G.C. and A.C. moved to a prospective adoptive home in September 2015. G.C. was a physically healthy, "animated, energetic, and creative seven-year-old girl" who "loves being active." She was diagnosed with posttraumatic stress disorder and unspecified disruptive and impulse-control disorder, for which she was receiving therapy and medication. Although G.C. still had "intense episodes of aggression," the prospective adoptive mother was committed to adopting G.C. and A.C. The social worker concluded G.C. was adoptable, given her "young age, her overall good health and development, and her ability to attach to her primary caregiver." In January 2016, G.C. was placed in a temporary placement due to a physically aggressive tantrum involving unsafe behaviors directed at A.C. and the prospective adoptive mother. The prospective adoptive mother remained committed to adopting both G.C. and A.C. The Agency requested a sibling bonding study to determine the appropriateness of G.C. and A.C. living together. The Agency recommended terminating parental rights with respect to G.C.
A.C. was described as a "humorous, spirited, and cheery three-year-old girl" who enjoyed puzzles, books, singing, and dancing. She was building a strong bond with her prospective adoptive mother and sought her for comfort and attention. The Agency recommended terminating parental rights with respect to A.C.
At the February 2016 section 366.26 hearing, Minors' counsel agreed with the Agency's recommendations as to all three Minors. The only witnesses were Agency social workers Angela Lalaind and Kristen Klein. Lalaind testified H.C. did not have any current behavioral difficulties at school. His aggression and tantrums had "decreased significantly" and he was "very engaged, happy, [and] affectionate towards his caregiver." His caregivers were willing to provide a long-term placement, including guardianship, but felt they were too old to adopt.
The hearing took place over three days in February 2016.

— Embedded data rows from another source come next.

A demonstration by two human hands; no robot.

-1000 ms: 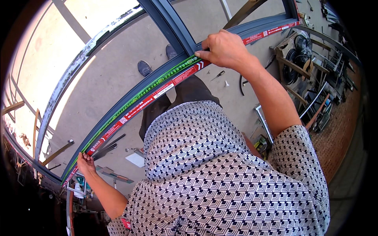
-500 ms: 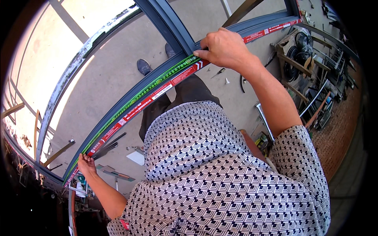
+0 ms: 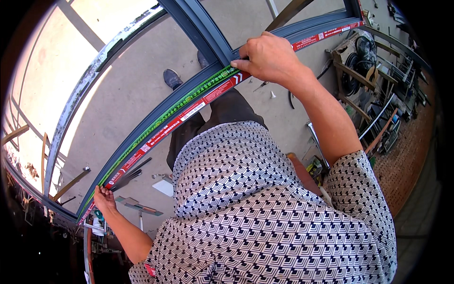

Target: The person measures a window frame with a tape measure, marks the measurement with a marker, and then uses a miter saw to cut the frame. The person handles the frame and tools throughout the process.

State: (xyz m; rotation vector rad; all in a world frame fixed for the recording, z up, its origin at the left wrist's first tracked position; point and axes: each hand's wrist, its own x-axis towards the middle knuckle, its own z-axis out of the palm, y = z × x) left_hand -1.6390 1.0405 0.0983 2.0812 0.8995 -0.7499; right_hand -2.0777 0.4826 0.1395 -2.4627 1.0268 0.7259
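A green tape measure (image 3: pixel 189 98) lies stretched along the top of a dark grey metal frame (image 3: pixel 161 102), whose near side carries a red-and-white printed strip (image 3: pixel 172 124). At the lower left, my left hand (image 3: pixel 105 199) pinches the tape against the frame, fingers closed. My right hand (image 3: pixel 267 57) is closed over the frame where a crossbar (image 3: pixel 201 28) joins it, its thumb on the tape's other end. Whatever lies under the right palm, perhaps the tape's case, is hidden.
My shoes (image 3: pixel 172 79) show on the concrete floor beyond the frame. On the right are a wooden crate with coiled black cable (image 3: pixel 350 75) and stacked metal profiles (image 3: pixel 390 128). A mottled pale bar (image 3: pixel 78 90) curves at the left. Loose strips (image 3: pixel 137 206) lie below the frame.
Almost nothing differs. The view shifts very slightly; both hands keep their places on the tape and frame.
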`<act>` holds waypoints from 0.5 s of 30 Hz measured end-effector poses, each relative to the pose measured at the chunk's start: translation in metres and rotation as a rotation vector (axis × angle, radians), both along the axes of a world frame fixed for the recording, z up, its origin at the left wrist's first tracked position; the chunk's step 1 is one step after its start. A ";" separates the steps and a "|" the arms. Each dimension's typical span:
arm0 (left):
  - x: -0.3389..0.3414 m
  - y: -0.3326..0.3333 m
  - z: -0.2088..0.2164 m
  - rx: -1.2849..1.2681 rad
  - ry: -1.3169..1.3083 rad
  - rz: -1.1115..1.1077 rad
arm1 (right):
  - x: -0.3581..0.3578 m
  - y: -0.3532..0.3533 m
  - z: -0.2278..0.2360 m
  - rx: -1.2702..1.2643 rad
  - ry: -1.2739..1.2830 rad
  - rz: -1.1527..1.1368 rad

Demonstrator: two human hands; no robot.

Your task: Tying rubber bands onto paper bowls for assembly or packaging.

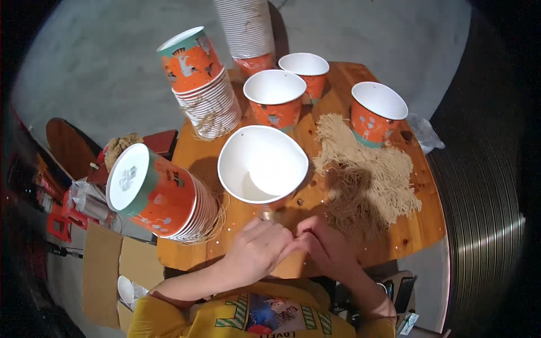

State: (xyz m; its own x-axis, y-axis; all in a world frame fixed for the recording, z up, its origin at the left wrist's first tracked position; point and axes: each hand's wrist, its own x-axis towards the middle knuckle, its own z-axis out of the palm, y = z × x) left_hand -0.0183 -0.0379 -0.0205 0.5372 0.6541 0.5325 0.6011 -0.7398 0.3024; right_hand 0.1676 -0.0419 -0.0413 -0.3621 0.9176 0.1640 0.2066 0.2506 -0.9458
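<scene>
At the near edge of the wooden table, my left hand (256, 248) and my right hand (328, 248) meet with their fingers pinched together. Anything between the fingertips is too small or hidden to name. Just beyond them stands an open paper cup (239, 163), white inside, its rim bent a little out of round. A heap of tan strings (389, 174) lies to the right of this cup, beyond my right hand. Left of my left hand leans a stack of orange and green paper cups (169, 194), bottom end toward the left, with loose strings by its rims.
Another upside-down cup stack (194, 65) stands at the far left, and a tall stack (246, 28) at the back. Two upright cups (276, 110) (307, 65) are near it. One more cup (375, 121) rests by the strings. A cardboard box (101, 270) sits below left.
</scene>
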 end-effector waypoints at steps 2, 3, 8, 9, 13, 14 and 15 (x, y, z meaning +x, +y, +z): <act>0.000 0.002 0.003 -0.038 -0.004 0.008 | 0.006 0.001 -0.005 -0.038 0.012 0.097; 0.001 0.004 0.002 -0.047 0.011 -0.001 | 0.009 0.004 -0.010 -0.040 0.012 0.091; -0.003 0.011 0.006 0.001 0.121 -0.062 | 0.013 0.025 -0.007 0.687 -0.177 0.059; -0.003 0.012 0.007 0.025 0.151 -0.093 | 0.015 0.026 -0.012 0.687 -0.179 0.052; -0.005 0.017 0.004 0.074 0.158 -0.175 | 0.014 0.021 -0.015 0.154 -0.040 0.221; -0.006 0.019 0.003 0.074 0.159 -0.171 | 0.012 0.019 -0.012 -0.127 0.039 0.217; -0.006 0.020 0.003 0.068 0.145 -0.191 | 0.011 0.018 -0.014 -0.126 0.040 0.218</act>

Lalaind testified G.C.'s behavioral issues, which included tantrums and physical aggression, had gotten worse over the last few months and were challenging to parent. G.C.'s prospective adoptive mother was a social worker and therapist who was experienced in working with children with behavioral issues. G.C. had been temporarily placed in respite care to allow G.C. and the prospective adoptive mother to "take a break" from each other, but the prospective adoptive mother intended for G.C. to return to her home. While G.C. has been in the respite placement, the prospective adoptive mother continued to have daily contact with her, including transporting her to therapy, extracurricular activities, and to her placement after school. G.C. considered the prospective adoptive home her "forever home" and called the prospective adoptive mother "momma." A.C. remained with the prospective adoptive mother and was doing very well in the placement.

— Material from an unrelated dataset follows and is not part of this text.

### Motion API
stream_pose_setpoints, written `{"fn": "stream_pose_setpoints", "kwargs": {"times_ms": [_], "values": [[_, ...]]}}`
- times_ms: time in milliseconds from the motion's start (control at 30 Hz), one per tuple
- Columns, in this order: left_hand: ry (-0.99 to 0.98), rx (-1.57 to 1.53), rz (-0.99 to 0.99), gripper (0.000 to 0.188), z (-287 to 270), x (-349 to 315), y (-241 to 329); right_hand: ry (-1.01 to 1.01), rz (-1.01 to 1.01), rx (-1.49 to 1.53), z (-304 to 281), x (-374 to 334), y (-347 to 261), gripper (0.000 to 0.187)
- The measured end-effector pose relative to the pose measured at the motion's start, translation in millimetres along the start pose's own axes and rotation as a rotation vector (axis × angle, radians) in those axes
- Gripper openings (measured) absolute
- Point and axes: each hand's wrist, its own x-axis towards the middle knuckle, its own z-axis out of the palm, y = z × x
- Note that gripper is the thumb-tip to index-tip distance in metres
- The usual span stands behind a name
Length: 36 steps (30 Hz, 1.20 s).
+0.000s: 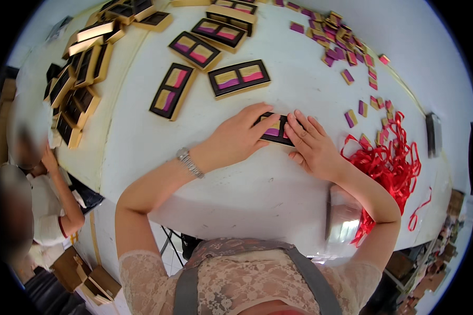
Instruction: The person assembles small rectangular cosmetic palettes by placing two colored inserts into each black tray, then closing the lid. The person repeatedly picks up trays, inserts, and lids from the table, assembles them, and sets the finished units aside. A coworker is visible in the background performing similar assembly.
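Straight ahead on the white table, a small two-compartment box with black inside and gold sides lies between my hands. My left hand grips its left end, fingers on the far edge and thumb on the near one. A purple-and-gold packet shows in the left compartment. My right hand lies over the right compartment, its fingers stretched out and mostly covering a bit of pink. Just beyond, a filled box holds one purple-and-gold and one pink-and-gold packet.
More filled boxes stand on the table beyond my left hand. Empty boxes pile up far left. Loose packets scatter far right. Tangled red ribbon lies beside my right arm. Another person sits at left.
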Motion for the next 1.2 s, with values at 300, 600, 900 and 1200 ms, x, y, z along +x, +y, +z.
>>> {"fn": "stream_pose_setpoints", "kwargs": {"times_ms": [300, 600, 900, 1200], "values": [[0.487, 0.514, -0.3, 0.051, -145, -56, -40, 0.117, -0.297, 0.066, 16, 44, -24, 0.058], [0.28, 0.791, -1.381, 0.063, -230, -225, -137, 0.443, -0.09, -0.236, 52, 178, 12, 0.043], [0.199, 0.4, -0.956, 0.06, -116, -146, -4, 0.459, 0.054, -0.324, 16, 71, 73, 0.042], [-0.188, 0.219, 0.187, 0.059, -36, -19, 24, 0.313, 0.632, -0.026, -18, 13, 140, 0.022]]}}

Lalaind testified Minors had lived together for most of their lives, including being placed together for much of their dependency. At sibling visits, they were generally happy to see each other but needed prompting to play together, especially G.C. and H.C.

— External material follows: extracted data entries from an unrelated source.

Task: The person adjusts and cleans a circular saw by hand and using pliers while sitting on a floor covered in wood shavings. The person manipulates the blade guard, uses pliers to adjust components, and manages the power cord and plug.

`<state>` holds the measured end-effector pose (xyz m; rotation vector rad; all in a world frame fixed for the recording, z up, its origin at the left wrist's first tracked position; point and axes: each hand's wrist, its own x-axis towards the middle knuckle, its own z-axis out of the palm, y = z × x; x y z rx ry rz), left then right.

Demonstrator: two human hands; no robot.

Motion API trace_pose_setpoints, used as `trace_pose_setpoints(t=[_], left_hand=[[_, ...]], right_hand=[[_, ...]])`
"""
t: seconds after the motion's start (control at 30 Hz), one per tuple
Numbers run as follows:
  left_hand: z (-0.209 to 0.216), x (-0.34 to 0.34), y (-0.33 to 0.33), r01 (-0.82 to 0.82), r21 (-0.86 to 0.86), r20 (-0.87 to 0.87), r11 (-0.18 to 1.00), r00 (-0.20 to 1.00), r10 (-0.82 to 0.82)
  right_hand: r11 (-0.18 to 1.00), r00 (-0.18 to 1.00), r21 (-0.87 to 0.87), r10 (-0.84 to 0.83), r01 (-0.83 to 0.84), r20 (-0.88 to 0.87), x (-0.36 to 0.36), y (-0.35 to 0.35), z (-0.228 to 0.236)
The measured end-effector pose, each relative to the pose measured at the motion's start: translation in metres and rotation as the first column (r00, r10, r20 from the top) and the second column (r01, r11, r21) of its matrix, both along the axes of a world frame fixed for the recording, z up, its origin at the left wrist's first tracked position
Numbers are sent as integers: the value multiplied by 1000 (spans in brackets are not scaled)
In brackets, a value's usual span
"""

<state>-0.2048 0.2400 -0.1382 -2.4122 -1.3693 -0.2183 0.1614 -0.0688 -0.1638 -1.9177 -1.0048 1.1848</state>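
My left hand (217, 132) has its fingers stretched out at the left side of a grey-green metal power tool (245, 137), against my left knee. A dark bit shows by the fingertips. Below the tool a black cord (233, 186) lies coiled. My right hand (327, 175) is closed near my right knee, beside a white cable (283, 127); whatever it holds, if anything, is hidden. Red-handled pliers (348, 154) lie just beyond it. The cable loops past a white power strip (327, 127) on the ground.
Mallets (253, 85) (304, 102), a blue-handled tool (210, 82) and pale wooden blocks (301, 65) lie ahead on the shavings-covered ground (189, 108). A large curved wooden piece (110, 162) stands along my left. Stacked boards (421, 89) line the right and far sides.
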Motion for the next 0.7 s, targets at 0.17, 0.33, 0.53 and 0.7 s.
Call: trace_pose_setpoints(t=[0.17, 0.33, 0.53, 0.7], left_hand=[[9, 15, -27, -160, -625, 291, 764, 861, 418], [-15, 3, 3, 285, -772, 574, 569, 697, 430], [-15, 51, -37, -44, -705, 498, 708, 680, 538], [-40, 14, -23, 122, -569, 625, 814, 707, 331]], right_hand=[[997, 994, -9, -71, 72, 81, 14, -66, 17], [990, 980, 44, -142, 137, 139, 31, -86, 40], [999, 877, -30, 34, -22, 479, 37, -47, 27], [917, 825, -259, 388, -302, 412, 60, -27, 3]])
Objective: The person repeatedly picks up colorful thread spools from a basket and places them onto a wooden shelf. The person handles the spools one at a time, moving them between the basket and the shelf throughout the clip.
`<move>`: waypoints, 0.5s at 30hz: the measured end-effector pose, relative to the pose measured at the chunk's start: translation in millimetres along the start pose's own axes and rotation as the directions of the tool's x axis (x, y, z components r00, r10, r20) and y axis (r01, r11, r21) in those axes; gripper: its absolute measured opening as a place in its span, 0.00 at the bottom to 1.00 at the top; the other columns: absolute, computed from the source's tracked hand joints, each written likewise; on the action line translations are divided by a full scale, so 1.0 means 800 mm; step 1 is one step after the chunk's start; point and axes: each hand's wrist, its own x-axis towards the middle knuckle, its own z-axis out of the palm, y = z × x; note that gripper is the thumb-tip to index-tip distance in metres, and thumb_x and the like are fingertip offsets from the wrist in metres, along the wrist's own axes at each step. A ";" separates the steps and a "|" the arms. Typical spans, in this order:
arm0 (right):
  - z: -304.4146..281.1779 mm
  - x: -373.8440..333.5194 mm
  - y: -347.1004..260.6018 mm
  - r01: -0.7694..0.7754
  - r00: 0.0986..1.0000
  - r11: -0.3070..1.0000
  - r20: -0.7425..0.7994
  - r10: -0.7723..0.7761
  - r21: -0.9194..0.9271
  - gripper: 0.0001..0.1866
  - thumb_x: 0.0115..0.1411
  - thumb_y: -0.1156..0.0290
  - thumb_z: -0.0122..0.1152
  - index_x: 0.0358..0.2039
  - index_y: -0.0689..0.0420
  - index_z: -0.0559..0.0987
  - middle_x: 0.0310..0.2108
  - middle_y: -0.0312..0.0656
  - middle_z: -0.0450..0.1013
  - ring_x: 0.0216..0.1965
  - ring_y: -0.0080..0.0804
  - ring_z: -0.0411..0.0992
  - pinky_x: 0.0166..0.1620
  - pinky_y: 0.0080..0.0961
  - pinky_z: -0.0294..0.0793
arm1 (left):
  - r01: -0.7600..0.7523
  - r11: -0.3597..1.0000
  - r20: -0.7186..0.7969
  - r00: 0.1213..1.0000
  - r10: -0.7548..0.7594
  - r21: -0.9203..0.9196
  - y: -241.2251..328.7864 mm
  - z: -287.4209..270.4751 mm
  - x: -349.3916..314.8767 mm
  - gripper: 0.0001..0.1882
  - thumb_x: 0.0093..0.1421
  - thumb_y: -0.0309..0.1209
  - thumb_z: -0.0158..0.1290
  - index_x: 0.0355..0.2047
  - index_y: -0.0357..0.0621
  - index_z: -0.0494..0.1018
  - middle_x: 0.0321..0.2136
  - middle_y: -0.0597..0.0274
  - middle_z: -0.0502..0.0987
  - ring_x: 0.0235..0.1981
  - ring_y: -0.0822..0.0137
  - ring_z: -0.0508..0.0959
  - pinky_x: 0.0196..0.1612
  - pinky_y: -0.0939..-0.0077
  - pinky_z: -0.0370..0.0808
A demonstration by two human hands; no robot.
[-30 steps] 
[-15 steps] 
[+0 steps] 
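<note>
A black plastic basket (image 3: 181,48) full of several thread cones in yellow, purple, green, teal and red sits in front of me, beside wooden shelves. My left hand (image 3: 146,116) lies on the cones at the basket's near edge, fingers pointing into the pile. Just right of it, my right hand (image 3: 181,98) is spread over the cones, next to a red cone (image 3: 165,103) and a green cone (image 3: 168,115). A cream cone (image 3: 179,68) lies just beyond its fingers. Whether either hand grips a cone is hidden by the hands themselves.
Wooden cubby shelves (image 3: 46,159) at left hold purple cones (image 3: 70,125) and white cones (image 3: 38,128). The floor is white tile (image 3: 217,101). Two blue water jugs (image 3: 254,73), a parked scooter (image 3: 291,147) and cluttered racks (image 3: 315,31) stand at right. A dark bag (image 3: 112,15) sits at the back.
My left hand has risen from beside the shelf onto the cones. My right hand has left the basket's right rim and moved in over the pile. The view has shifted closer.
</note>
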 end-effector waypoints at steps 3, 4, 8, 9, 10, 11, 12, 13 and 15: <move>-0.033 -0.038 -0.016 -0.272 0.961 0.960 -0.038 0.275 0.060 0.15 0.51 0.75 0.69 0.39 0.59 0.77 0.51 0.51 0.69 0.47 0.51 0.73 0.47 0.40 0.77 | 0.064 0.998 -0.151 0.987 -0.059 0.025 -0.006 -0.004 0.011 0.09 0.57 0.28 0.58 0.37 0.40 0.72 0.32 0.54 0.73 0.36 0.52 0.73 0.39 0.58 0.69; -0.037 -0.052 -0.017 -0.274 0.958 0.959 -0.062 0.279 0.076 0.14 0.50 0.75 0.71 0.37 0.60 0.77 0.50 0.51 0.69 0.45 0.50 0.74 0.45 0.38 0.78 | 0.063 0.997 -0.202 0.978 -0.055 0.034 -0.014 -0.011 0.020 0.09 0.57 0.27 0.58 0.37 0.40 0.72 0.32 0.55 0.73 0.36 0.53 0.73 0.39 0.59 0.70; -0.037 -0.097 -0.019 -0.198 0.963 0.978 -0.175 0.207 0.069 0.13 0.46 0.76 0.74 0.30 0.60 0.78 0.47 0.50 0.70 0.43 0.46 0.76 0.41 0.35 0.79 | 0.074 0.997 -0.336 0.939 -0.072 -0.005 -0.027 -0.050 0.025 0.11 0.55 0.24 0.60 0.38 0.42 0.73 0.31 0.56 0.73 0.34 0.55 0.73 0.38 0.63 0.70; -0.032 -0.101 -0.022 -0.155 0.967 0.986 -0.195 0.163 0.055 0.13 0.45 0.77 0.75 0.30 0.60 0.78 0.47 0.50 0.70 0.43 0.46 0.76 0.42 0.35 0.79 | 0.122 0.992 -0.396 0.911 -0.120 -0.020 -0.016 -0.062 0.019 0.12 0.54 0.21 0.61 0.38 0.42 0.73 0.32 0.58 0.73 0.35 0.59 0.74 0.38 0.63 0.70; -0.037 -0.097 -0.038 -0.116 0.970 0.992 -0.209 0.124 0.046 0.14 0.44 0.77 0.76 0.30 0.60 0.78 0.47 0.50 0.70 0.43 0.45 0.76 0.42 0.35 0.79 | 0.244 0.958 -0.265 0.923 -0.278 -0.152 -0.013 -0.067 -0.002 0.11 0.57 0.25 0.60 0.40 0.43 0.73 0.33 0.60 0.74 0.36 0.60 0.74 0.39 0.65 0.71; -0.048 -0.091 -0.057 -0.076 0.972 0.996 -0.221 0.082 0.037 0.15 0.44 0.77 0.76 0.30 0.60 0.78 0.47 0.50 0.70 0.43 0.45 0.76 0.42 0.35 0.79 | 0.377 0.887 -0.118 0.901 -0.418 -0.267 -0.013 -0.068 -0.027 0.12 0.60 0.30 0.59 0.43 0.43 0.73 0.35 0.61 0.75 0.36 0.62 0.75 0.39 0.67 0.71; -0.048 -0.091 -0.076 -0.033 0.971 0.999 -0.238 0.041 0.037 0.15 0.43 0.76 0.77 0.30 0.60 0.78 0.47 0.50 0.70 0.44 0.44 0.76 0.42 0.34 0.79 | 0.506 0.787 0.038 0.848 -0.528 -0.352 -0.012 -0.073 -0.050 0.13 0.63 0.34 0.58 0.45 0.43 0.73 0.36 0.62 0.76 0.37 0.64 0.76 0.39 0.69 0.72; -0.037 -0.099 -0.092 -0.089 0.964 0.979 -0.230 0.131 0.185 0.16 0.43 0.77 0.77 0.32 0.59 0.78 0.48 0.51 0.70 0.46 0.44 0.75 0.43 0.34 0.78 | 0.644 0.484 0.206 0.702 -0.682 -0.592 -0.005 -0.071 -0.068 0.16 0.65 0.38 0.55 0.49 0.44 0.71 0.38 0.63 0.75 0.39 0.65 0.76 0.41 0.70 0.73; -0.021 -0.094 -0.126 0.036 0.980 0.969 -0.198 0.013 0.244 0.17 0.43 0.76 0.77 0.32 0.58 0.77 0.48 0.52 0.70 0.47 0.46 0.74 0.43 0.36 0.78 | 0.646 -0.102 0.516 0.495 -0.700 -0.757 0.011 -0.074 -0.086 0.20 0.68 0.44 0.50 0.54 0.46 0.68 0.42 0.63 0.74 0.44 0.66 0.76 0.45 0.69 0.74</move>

Klein was Minors' adoption social worker. She had more than eight years of experience as an adoption social worker for the Agency. She had successful adoptive placements with children diagnosed with posttraumatic stress disorder and unspecified disruptive and impulse control disorder. She had also successfully placed children with aggressive tantrums.
Klein testified H.C. "is a handsome charismatic boy. He's friendly. He's very spirited and bright. He's involved in his church and is actually an usher now and very proud of that. He enjoys playing sports, talking about playing sports and spending time with the other boys that he currently resides with playing video games or other activities." He wants a "forever family" but his current placement felt they were too old to adopt. Klein testified G.C. "has a beautiful personality. She's cheery, funny, playful. She's always wanting to just spark joy in anybody who's around her wanting to play games. She's a beautiful little girl. She's always smiling. She's very photogenic. Loves taking photos and is happy to either take photos of herself with your cell phone, or be in photos with her siblings, or with each other. She is friendly. Wants to make friends. She is very bright. She enjoys playing different games, reading books." Klein testified A.C. was "a cute adorable little girl" with a "cheery personality" who was attached to her prospective adoptive mother and called her "mommy."
Klein testified G.C. and A.C. had a sibling bond but in her opinion, their need for permanence outweighed their bond. Klein testified A.C. and H.C. seem to have a good relationship. A.C.'s caregiver reported A.C. experienced extreme grief after visits with H.C., which Klein construed as meaning that "she knows who her brother is and that she likes spending time with him. I would expect that for any three year old on my caseload." H.C. and G.C. had a "tumultuous" relationship and would not function well in the same home. The prospective adoptive mother of G.C. and A.C. had encouraged visitation between the siblings. She had also expressed an interest in maintaining a relationship between all of Mother's children, including possibly adopting Minors' three younger siblings.
In August 2014, after Minors were removed from Mother's custody, Mother gave birth to twin girls; a sixth child was born in December 2015. At the time of Minors' section 366.26 hearing, all three younger siblings had been removed from Mother's custody and had section 366.26 hearings pending.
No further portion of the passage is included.